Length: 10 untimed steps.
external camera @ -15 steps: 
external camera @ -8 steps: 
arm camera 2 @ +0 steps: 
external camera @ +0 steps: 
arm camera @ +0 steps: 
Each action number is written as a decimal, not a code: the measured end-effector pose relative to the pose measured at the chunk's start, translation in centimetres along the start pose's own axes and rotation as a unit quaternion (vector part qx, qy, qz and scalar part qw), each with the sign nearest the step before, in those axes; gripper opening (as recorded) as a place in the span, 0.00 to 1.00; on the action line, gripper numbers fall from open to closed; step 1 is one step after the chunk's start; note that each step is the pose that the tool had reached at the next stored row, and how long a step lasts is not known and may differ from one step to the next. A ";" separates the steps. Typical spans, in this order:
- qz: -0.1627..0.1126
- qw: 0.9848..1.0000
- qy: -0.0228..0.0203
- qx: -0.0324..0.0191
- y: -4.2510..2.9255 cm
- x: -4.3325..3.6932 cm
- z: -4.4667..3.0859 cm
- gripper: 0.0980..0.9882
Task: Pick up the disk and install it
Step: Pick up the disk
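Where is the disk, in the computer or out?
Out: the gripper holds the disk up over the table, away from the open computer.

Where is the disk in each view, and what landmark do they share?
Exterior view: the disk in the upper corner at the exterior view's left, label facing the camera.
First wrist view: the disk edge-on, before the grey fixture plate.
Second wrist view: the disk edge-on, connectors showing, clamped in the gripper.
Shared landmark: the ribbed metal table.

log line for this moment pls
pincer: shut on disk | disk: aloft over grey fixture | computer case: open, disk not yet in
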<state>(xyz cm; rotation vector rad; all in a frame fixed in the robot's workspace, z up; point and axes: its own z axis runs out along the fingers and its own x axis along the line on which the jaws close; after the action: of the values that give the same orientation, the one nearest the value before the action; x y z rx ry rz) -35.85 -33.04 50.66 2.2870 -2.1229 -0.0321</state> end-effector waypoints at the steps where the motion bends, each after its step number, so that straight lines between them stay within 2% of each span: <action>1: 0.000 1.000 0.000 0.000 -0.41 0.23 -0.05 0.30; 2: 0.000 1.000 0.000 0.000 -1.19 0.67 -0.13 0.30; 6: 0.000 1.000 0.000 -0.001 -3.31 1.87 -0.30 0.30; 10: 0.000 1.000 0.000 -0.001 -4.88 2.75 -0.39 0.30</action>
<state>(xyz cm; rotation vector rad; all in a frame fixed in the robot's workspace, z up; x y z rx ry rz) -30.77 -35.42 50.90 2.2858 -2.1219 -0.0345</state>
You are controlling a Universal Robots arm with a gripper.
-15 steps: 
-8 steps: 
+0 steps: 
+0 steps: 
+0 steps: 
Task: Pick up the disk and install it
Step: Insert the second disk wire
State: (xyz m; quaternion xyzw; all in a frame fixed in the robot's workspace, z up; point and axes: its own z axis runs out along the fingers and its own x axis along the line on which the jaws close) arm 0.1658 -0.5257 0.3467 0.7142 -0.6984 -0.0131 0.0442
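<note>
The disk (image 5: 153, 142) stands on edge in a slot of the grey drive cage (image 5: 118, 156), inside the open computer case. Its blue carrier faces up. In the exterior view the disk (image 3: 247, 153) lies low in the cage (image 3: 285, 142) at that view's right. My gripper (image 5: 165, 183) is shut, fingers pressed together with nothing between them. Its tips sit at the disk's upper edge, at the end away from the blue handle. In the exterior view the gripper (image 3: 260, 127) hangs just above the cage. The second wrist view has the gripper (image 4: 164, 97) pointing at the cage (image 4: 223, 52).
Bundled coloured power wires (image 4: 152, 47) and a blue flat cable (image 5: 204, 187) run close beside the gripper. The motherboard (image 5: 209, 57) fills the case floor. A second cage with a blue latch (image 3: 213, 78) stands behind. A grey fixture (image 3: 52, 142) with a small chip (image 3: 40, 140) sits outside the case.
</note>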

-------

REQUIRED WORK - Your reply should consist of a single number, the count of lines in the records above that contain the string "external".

SOLUTION - 3